Выбрать главу

Здесь я опять думаю: может быть, между полом чердака и потолком нашей квартиры есть потайная комната, о которой не знает никто... Как хорошо было бы устроить там свою штаб-квартиру!.. О, я потерянный, посрамленный с грудой неискупленных обид на темени...
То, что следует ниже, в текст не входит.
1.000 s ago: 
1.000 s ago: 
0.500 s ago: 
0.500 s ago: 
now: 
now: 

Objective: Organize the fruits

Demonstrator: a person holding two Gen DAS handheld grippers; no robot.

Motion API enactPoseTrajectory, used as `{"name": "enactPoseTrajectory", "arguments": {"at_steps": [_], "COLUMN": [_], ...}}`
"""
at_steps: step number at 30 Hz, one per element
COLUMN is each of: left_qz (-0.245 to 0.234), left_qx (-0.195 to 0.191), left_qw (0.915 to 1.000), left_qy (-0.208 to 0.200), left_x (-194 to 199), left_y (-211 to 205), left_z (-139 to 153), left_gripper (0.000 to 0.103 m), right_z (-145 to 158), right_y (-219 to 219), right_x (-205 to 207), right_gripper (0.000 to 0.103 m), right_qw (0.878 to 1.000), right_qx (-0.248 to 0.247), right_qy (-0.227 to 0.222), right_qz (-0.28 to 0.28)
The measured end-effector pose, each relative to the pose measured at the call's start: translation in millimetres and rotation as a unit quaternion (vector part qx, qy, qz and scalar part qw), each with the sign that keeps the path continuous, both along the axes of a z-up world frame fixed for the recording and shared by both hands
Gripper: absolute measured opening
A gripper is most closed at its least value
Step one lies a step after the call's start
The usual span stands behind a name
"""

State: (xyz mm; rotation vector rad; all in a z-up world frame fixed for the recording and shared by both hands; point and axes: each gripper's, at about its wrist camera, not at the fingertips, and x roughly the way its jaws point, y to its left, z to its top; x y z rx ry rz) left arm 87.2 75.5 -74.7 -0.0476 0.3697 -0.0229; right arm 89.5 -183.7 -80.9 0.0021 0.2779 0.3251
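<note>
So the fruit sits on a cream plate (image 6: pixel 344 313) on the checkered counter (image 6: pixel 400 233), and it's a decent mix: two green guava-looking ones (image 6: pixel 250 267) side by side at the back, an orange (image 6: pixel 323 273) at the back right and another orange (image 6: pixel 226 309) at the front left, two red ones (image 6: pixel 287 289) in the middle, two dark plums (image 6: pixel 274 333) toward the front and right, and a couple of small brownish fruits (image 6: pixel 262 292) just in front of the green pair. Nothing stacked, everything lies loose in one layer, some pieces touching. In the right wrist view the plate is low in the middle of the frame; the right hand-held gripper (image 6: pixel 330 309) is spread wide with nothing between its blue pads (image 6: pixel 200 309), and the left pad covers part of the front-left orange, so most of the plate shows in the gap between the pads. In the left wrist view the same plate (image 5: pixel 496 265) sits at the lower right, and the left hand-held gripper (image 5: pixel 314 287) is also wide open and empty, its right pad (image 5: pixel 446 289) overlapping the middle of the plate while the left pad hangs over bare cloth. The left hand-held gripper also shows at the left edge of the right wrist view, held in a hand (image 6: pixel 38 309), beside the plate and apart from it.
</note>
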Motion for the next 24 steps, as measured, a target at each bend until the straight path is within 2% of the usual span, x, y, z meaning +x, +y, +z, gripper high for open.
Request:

Года три длилась моя война с жуликами. Эти босые бегающие мальчики -- сыновья мелких мастеровых и ткачей без подтяжек и в соломенных продранных шляпах знали меня хорошо и, где могли, досаждали. Они все были между собою знакомы и как бы образовали одну армию, одну шайку, которая соединилась против меня. Я хотел мира, тишины и дружбы, а был -- центром их вражды и ненависти. Долгое время я не мог понять, как и почему это случилось. Я очень страдал. Особенно мучил меня тот веснушчатый, маленький, страшный, что ударил меня 14-го июля в 6 часов 22 минуты. Время от времени с промежутками в полгода он неслышно босыми ногами сзади подкрадывался ко мне, давал звонкую оглушающую пощечину и убегал. Каждый раз я бывал несчастен. С бессильной злобой, почти воя от плача, я вспоминал этот затаенный близкий шорох, который вырастал сзади меня за две-три секунды до пощечины. Я давал себе слово, клятву тотчас же, моментально обернуться, когда в другой раз услышу подобный шорох. Но проходило шесть-восемь месяцев и случалось то же: я не успевал направить волю к тому, чтобы обернуться, и на меня сыпалась оглушающая, злая, злобная пощечина. Однажды это произошло около музея с китом, другой раз вечером в Церковном переулке; был неожиданный удар камнем по ноге на совершенно пустынной улице; я долго оглядывался, никого не видел, но чувствовал, что за красными воротами кто-то спрятался и смотрит на меня в щель. Я пошел приняв небрежный вид и стараясь не хромать, хотя было очень больно.

Это маленькое веснушчатое лицо жулика с крохотными черными отверстиями-ноздрями внушало мне непреодолимый ужас, страх. Я получил каменную уверенность, что он каждую минуту -- как только захочет, как только его пошлют, ему прикажут -- каждую минуту может подойти ко мне и бить по лицу... Я не знаю, когда это явится: вот сейчас или завтра или через год -- я не знаю, когда это окончится да и окончится ли вообще. Это неизбежно, как телеграмма, извещающая о несчастии, ничего с этим нельзя поделать, можно только выть... После этих пощечин я начинал думать о самоубийстве и, чем дальше, тем упорнее и обстоятельнее. Маленькое незначительное лицо, которое я не мог себе ясно представить, из которого почему-то запомнил только ноздри, словно две черных круглых точки -- как неминуемый ужас преследовало меня во сне; я кричал, и все следующее утро было загажено этим сном.

Другие жулики не были страшны. Они издали кричали обидные прозвища, бросали камнями, не попадая, я отвечал тем же. Отчасти это даже бывало весело; но тот, тот веснушчатый... О, если бы поймать его!

Прошло около трех лет. Я был уже учеником третьего класса. Вижу осенний ветреный день, бьющий по кистям рук. Ветви нашего каштана раскачивались; слетали на землю, отсеченные ножом времени огромные, потускневшие, иззубренные, как полковые знамена, листья. Теперь вверху виднелись также колючие, зеленые, растрескавшиеся плоды; в трещины, окаймленные снежно белой пленкой, глядели коричневые глянцевитые каштаны. Налетал ветер, бил по голым рукам и пальцам, раскачивал дерево и, прорезая гущу листьев, падали на землю зрелые, утомленные временем, плоды... Нечто вечное в этом было.

Я собирал блестящие, глянцевитые, несъедобные, совершенно ни на что ненужные каштаны и прятал их в большие деревянные ящики. Странная сила притягивала меня; я любовался поразительно сочной, густой краской, какую нигде не встречал в другом месте. Теперь понимаю, что тогда в осенний каштановый день позднего солнца я ощутил и принял великую силу ненужной красоты -- тайну, близкую к любви.

Моя страсть к каштанам была так сильна и бескорыстна, что заразила других. К нам пришли мои товарищи Костя Стахельский и Т. и озябшими пальцами подбирали эти ненужные предметы.

Под вечер мы втроем шли Костельным переулком. Этот переулок имел ту особенность, что удлинял всякий путь -- потому им и не пользовались. Почти по середине его шел поперечный забор, и, чтобы продолжать дорогу, приходилось перелезать через него. Это в наших глазах не только искупало его неудобства, но делало его особенно привлекательным.